Silencio. Sábanas arrugadas. Cuatro paredes sordomudas. Lágrimas en el cristal. Penumbra. Y una noche muy larga. Pero el frío no cesaba.



sábado, 10 de marzo de 2012

La chica de los puños cerrados. Capítulo 1.


Entre tanta gente, no era más que alguien en su propio mundo, una cabecita pensante deambulando entre ideas que no eran suyas y conversaciones que flotaban en ese frío de enero que no sentía. Miradas desconocidas chocaban contra su piel sin penetrarle totalmente. No importaba cómo se sintiera, si las lágrimas se mezclaban con la lluvia en el suelo o si de repente se perdiera. Lo importante era que no molestara a la prisa de ningún otro.


Su Winston apagado ya no la saciaba, pero ella seguía fumando.
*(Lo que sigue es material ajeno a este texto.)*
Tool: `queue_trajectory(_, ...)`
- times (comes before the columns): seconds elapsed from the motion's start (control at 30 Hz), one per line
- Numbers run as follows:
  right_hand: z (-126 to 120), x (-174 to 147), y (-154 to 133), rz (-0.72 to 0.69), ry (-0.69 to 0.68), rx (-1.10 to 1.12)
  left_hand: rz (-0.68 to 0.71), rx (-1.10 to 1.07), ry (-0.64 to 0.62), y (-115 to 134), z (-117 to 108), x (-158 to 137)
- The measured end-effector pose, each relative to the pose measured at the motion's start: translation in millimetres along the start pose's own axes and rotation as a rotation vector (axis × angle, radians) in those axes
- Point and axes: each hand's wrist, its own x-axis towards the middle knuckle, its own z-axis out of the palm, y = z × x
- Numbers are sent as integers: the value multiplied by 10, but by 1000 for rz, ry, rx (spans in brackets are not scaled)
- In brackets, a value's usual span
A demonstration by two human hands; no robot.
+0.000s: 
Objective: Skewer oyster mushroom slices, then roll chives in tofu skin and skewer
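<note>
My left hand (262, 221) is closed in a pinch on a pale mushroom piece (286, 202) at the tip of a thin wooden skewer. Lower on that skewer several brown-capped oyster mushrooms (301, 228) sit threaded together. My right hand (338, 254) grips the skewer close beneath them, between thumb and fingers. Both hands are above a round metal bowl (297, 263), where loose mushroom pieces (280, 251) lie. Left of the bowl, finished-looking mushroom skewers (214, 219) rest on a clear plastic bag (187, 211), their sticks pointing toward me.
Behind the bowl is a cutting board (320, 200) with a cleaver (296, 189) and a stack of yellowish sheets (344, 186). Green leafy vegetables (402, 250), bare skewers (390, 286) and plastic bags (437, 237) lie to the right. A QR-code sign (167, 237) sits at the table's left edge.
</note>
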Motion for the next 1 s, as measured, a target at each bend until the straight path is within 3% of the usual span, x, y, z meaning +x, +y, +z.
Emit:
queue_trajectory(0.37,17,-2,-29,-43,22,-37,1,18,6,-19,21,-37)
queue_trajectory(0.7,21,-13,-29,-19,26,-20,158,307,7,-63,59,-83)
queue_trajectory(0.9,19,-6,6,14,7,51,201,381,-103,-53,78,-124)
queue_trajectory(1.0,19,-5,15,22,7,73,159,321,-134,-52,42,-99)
Su perfecto maquillaje en realidad ya no lo era. Tan sólo el magenta de sus labios, con el sabor reseco de aquellos besos amargos y aquellas palabras que, sin pensarlas, decían lo que pensaba. La matarían si salían, pero de lo contrario la ahogarían.
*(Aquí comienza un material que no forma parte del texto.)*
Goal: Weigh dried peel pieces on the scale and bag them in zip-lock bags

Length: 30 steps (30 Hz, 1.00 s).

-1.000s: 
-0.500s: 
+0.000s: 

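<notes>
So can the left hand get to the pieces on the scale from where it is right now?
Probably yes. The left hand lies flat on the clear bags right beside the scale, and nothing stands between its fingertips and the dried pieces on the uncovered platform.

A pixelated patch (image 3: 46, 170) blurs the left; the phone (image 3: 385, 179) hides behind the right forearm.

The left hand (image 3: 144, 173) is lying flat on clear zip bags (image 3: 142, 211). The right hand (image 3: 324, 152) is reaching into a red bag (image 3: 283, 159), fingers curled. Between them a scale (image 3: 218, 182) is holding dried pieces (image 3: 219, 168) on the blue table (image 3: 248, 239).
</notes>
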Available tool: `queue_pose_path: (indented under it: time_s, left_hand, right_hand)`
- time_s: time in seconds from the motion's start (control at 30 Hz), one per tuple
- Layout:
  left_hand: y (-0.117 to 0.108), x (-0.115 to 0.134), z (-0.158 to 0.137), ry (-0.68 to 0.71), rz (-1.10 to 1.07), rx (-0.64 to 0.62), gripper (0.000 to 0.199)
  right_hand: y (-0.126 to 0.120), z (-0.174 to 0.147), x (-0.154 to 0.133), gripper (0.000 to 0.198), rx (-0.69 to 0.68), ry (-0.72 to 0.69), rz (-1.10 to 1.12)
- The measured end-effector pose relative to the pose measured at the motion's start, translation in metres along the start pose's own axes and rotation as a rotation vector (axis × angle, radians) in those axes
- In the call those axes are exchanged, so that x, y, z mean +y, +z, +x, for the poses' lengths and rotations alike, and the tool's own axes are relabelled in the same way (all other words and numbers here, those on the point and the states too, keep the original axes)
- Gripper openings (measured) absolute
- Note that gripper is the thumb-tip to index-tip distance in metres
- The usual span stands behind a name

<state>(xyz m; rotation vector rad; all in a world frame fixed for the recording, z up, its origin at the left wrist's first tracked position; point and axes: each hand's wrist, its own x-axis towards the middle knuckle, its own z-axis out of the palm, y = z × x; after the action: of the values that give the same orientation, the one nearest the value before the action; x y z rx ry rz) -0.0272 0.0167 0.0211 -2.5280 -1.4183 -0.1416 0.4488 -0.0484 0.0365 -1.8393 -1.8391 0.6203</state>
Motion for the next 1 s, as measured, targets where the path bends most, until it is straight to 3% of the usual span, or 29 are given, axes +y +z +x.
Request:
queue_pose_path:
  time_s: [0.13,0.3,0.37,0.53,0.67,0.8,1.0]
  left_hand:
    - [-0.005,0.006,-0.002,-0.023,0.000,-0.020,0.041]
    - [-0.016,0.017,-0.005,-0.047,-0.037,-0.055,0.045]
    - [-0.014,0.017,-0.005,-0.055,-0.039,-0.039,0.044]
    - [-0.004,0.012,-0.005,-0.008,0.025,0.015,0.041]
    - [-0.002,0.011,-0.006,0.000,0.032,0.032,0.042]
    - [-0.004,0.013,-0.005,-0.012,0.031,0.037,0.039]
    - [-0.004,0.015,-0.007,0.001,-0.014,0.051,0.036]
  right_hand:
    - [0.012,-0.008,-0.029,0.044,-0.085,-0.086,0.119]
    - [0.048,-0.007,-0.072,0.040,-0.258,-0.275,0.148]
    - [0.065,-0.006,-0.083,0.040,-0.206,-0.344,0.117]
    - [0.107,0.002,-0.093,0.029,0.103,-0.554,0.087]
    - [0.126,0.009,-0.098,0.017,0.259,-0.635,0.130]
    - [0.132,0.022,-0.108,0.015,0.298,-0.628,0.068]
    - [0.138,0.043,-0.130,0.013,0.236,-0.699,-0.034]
Cuánta mentira vestida con sonrisas, se decía. Calles, plazas, callejones, subsuelos abarrotados con el abrigo de la falsedad. Vidas siguiendo un curso no deseado, a la sombra de los sueños que absolutamente nadie se obligó a alcanzar. Ágata la realista se llamaba a sí misma.
Aquel que la amaba pero ella no quería, la esperaba al amparo de su elegante paraguas, junto a la calle que llevaba su nombre. Así la habían bautizado entre ellos. No le preocupaba que la descarga de aquellas nubes sobre sus rizos castaños y su abrigo de piel de animal desconocido pudiera no gustarle. Sabía con la certeza que brinda los años que la desearía todavía más. Esa certeza que nunca pudo permitirse con quien ella amaba de verdad.
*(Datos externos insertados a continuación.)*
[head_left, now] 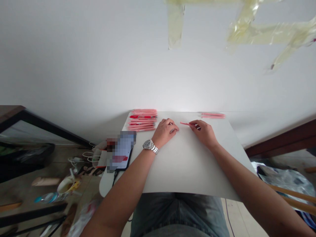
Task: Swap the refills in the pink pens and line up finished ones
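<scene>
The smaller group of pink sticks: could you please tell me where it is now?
In the head view, the smaller group lies on the table, toward its far right corner by the wall, beyond the right hand.

two pen groups (142, 120), one separate pen (185, 123), one phone (124, 148), one wristwatch (150, 145), one table (187, 168)
</scene>
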Tool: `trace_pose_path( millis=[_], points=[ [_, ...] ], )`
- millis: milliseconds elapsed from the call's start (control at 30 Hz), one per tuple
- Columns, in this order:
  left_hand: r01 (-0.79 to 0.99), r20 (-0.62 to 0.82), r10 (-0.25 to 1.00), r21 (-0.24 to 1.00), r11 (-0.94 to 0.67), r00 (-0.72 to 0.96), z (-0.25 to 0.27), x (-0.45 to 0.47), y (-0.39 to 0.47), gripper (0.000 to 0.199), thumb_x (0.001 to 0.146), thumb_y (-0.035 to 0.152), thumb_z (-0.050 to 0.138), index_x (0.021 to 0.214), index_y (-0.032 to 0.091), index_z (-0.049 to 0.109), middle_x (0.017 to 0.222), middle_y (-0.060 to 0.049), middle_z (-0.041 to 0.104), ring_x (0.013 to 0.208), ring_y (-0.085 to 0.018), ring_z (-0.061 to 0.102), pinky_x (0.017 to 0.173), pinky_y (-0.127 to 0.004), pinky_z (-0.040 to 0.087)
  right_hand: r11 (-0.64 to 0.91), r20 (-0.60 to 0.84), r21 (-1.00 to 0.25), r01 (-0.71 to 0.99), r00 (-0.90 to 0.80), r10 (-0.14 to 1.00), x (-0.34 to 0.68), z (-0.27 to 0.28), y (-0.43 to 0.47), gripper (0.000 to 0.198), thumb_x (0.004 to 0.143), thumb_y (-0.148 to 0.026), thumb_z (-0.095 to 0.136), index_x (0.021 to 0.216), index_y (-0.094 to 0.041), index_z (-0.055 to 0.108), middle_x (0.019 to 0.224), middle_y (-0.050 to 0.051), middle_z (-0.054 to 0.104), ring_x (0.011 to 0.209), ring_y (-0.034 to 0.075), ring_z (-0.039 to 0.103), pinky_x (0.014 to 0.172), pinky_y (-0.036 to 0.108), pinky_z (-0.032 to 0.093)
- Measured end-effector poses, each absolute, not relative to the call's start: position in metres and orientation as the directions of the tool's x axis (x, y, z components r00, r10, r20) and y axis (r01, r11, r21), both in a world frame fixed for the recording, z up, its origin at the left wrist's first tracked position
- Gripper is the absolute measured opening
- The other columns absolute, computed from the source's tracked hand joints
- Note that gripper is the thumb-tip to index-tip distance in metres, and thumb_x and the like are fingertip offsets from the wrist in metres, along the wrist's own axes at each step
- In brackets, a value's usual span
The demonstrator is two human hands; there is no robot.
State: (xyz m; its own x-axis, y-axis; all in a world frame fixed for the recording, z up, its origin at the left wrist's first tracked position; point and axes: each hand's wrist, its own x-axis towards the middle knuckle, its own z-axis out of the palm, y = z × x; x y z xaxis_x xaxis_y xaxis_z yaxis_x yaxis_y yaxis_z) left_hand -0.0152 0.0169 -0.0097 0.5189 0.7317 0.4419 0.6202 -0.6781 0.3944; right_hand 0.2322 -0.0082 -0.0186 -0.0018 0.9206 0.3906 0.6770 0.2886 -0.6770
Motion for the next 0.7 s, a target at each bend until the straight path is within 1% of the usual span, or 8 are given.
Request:
trace_pose_path(
  millis=[433,600,700],
  points=[
    [0.649,0.422,0.771,0.422,-0.633,0.478,-0.0065,-0.0155,0.017,0.018,0.089,0.012,0.065,0.091,0.026,0.075,0.108,-0.005,0.065,0.102,-0.023,0.058,0.097,-0.041,0.05,0.321,0.414,-0.657,0.682,-0.029,0.91,0.2331,-0.0198,-0.0081,0.02,0.095,-0.035,0.061,0.104,-0.024,0.075,0.095,0.005,0.075,0.076,0.018,0.069,0.071,0.032,0.056],
    [0.645,0.419,0.774,0.434,-0.629,0.474,-0.0055,-0.0157,0.0164,0.016,0.09,0.013,0.064,0.091,0.025,0.075,0.108,-0.005,0.065,0.102,-0.023,0.058,0.097,-0.041,0.05,0.303,0.397,-0.663,0.685,-0.022,0.918,0.2325,-0.0182,-0.0087,0.018,0.094,-0.032,0.062,0.103,-0.023,0.075,0.094,0.004,0.075,0.076,0.018,0.068,0.071,0.031,0.055],
    [0.649,0.425,0.785,0.449,-0.615,0.45,-0.004,-0.0152,0.0158,0.016,0.091,0.014,0.063,0.096,0.025,0.073,0.107,-0.005,0.065,0.102,-0.023,0.058,0.097,-0.041,0.05,0.301,0.395,-0.663,0.686,-0.022,0.918,0.233,-0.0186,-0.0081,0.019,0.094,-0.032,0.062,0.104,-0.024,0.075,0.095,0.004,0.075,0.076,0.018,0.068,0.071,0.032,0.055]
  ],
)
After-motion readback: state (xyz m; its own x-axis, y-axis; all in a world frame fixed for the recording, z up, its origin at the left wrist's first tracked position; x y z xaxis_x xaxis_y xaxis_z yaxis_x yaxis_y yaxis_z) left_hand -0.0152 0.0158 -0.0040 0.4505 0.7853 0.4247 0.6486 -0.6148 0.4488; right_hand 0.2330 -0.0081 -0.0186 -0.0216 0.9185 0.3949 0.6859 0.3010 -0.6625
Él le cerró su abrigo calado hasta las costuras. Siempre protegiéndola. Incluso cuando no merecía tal protección. Ella se dejó, cómo no, aunque su escote empapado no le desagradaba lo más mínimo. Cogió su mano, Ágata se dejó llevar por las mismas calles de siempre, las que nunca olvidará, esas que cada día que termina llorando añora visitar. Ninguna de esas calles jamás les escuchó hablar. Si se les pudiera interrogar, nunca identificarían sus voces. Ni siquiera el portal verde, como el paso del tiempo, que en su día fue un azul intenso. Cada azulejo descolchado era un testigo menos, cada escalón se ensordecía a sí mismo con el crujir de la madera, y la puerta ya tenía bastante con abrirles el camino a la perdición. Pero aun perdidos, era la única forma de encontrarse. Ni bien ni mal. Encontrarse existiendo.
Con él existía, pero con su verdadero amor se moría. Y en realidad no llegaba a distinguir qué sería peor. ¿Una existencia llena de intentos? ¿Una muerte lenta llena de amor? Pero ya se había acostumbrado al día a día del dulce dolor y a las escapadas como ésta, en busca de una pizca de salvación y amor del verdaderamente falso.
Ágata lo miró una vez dentro de aquella acogedora habitación, y entonces se dio cuenta de que era enero. Y sentía frío. Más frío que la noche en que todo terminó.